- _Instructions for the task_
In the records below, the line with "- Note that" opens the range and the line with "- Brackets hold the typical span" closes it; print that range exactly and nothing else.

*** Opening Data supplied ***

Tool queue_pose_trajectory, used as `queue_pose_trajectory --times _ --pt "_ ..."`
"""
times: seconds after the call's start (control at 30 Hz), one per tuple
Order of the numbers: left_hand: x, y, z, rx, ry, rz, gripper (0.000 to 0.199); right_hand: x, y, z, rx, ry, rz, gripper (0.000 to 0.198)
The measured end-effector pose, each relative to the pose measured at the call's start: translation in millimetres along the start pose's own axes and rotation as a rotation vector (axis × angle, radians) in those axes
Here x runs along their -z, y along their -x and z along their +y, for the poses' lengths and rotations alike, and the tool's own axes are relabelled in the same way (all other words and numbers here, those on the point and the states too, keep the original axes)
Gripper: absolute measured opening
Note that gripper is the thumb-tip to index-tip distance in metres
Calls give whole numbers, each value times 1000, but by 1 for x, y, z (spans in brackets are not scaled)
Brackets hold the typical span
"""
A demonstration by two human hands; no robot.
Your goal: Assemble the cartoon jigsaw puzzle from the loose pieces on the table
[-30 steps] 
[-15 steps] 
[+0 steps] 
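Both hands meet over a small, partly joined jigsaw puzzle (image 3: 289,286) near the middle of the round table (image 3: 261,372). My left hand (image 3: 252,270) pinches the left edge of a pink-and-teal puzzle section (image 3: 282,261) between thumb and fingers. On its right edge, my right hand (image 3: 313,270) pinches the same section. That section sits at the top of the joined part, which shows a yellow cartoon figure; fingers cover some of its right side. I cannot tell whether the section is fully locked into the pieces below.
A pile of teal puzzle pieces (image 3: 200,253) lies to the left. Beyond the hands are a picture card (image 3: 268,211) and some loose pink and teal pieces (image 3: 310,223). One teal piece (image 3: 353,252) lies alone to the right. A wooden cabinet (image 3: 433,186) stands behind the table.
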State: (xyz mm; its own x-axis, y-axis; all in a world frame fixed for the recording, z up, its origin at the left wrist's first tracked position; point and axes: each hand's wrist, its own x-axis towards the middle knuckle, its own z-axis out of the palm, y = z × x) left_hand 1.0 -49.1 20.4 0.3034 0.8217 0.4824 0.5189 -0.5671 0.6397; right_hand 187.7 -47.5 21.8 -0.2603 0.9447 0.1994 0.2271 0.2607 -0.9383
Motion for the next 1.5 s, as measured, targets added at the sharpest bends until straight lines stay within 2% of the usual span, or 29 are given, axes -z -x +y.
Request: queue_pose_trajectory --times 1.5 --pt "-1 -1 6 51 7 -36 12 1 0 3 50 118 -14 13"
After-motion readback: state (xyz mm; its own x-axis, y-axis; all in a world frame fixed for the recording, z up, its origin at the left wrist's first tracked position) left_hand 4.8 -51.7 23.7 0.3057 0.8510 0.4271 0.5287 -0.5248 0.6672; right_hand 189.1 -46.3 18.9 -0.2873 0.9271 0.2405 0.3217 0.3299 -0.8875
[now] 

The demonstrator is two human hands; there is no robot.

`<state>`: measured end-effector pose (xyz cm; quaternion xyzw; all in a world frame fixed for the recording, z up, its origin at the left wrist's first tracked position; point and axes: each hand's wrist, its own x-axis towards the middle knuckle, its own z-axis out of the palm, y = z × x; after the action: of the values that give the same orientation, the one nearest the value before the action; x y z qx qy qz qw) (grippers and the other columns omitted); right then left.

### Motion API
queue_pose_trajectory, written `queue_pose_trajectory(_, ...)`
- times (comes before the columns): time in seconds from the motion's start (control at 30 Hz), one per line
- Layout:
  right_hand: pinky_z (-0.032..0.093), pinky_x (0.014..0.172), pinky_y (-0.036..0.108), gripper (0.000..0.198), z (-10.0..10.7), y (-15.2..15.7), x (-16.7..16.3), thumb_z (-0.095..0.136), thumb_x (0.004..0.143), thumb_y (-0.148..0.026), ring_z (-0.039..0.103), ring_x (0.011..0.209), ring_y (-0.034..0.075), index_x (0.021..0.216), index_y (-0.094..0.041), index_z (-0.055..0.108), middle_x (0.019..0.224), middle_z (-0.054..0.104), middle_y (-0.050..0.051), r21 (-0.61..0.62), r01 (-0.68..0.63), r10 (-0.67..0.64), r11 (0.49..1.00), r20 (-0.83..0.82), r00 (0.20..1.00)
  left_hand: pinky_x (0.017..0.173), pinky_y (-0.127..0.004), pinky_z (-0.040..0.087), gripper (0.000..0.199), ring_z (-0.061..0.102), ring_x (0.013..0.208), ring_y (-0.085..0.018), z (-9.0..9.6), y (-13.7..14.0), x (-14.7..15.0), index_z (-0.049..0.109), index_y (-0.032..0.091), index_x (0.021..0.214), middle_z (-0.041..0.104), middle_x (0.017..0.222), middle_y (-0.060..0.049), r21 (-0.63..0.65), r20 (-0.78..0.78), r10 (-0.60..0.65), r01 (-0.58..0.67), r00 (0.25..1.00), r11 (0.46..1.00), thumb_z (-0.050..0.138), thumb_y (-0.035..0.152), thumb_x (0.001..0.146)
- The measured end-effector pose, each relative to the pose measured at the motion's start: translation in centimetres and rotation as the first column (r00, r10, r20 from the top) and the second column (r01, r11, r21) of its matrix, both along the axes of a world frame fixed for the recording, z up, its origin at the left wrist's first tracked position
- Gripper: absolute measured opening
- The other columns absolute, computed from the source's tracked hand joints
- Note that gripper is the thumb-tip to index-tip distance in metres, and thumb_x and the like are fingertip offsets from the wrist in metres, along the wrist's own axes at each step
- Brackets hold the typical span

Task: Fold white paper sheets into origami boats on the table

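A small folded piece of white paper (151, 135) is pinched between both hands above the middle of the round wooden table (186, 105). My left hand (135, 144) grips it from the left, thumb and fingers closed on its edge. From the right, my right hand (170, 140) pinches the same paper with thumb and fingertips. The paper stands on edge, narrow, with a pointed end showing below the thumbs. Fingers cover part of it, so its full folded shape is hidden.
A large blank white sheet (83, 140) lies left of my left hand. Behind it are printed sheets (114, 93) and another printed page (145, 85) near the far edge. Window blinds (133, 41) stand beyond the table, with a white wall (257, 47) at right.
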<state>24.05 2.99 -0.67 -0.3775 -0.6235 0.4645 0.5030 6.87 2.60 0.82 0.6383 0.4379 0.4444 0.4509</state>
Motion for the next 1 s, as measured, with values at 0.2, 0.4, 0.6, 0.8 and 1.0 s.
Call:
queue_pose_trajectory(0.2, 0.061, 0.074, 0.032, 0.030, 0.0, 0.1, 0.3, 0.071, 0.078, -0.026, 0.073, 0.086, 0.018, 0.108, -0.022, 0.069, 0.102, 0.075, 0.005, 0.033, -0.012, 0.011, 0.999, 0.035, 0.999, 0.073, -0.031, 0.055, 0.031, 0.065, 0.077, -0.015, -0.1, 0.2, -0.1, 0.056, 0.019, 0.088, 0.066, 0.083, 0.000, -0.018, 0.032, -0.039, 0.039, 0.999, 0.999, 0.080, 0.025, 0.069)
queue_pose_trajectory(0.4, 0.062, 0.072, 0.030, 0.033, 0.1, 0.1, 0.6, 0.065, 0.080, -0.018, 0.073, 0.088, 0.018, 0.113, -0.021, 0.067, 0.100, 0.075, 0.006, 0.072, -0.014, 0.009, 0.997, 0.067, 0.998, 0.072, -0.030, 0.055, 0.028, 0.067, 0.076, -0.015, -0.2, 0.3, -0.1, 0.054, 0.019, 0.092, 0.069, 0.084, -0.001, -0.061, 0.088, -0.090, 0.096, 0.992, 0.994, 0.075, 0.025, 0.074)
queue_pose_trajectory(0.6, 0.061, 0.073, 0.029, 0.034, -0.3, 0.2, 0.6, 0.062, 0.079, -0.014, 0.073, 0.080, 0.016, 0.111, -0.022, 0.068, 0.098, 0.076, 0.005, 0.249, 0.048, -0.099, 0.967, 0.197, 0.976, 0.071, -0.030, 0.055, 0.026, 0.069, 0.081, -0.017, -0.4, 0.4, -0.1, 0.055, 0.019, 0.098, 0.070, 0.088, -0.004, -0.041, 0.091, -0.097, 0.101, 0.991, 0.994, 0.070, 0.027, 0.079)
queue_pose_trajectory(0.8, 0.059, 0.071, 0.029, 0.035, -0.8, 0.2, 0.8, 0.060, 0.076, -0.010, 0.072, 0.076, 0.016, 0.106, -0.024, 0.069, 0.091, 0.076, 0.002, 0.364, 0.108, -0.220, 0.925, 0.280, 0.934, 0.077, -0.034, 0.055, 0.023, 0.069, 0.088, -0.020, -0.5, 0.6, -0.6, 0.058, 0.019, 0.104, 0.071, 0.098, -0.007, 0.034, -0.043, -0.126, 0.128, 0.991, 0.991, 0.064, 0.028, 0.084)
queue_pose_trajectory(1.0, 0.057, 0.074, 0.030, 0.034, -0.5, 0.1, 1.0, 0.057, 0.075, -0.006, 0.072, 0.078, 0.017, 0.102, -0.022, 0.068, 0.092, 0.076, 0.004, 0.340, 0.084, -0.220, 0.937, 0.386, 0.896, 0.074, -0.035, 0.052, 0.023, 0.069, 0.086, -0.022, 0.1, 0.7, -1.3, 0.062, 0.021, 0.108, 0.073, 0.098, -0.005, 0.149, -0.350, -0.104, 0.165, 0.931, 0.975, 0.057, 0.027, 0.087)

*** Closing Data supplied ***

- _Written response_
- Note that gripper is the thumb-tip to index-tip distance in metres, and thumb_x and the like are fingertip offsets from the wrist in metres, along the wrist's own axes at each step
- Brackets hold the typical span

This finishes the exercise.